Problem to work on: When you reach the line in the data below that contains "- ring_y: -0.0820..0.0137", please start repeating lines exactly, and stop after the line that contains "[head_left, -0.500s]", repeating nothing else.

Provided data:

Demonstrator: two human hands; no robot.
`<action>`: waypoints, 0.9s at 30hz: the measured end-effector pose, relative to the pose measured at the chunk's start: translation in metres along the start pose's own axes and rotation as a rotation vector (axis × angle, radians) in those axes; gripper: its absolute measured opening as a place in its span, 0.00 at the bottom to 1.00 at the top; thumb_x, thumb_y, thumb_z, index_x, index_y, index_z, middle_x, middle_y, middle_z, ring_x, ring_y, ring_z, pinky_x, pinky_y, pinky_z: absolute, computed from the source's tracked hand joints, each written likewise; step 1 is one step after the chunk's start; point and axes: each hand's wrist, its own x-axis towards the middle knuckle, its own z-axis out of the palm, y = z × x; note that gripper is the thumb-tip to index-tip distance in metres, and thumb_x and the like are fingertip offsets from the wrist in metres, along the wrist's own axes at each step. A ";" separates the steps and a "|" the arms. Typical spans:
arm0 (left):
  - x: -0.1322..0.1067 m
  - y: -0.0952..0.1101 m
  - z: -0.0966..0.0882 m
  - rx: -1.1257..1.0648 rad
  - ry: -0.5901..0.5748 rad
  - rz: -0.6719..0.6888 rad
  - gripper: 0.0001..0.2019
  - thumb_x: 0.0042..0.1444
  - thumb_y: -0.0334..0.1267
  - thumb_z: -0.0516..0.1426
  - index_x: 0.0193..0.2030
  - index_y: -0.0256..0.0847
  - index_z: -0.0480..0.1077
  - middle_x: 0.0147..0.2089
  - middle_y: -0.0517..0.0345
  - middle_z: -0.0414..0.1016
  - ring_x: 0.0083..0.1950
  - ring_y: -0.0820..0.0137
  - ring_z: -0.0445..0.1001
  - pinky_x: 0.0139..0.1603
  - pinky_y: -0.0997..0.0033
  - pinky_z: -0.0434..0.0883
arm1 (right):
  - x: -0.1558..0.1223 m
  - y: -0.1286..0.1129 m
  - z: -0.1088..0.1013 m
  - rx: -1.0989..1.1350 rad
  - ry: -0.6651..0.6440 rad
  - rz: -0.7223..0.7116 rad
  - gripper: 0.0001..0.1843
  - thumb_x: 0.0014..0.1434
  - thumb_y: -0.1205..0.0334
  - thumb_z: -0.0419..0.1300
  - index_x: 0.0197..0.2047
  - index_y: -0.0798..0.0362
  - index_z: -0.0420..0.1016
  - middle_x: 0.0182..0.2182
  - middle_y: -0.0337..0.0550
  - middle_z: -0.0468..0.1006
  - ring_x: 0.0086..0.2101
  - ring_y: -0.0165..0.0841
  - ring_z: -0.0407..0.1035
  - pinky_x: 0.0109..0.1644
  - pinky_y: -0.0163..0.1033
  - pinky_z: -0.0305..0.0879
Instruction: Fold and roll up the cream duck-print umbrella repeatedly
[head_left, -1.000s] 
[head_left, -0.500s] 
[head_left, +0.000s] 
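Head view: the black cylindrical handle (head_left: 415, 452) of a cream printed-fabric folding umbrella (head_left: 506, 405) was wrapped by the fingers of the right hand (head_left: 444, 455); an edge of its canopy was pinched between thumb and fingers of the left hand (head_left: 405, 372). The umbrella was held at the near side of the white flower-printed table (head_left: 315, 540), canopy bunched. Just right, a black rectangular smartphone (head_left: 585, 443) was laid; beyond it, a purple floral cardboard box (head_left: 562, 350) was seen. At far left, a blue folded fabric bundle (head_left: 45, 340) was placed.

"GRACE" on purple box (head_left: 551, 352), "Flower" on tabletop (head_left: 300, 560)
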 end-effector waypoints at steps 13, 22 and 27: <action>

Exercise result:
  - ring_y: -0.0820..0.0137
  - ring_z: -0.0445..0.1001
  - pinky_x: 0.0139..0.1603
  - pinky_y: -0.0997..0.0033
  - pinky_z: -0.0434..0.0883
arm1 (right):
  - x: -0.1558..0.1223 m
  - y: -0.1286..0.1129 m
  - z: -0.1088..0.1013 m
  - rx: -1.0989..1.1350 rad
  - ry: -0.6651..0.6440 rad
  - rz: -0.7223..0.7116 rad
  - gripper: 0.0001..0.1843
  - thumb_x: 0.0014..0.1434
  - thumb_y: -0.1205..0.0334
  - thumb_z: -0.0419..0.1300
  - index_x: 0.0197..0.2047
  - index_y: -0.0798..0.0362
  - index_z: -0.0420..0.1016
  - middle_x: 0.0182..0.2182
  - middle_y: -0.0337..0.0550
  - middle_z: -0.0468..0.1006
  - ring_x: 0.0086..0.2101
  - ring_y: -0.0165..0.0841
  - ring_z: -0.0407..0.1035
  - pinky_x: 0.0109..0.1644
  - pinky_y: -0.0163..0.1033
  - pinky_z: -0.0305..0.0879
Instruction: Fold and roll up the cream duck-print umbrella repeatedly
[head_left, -1.000s] 
[head_left, -0.500s] 

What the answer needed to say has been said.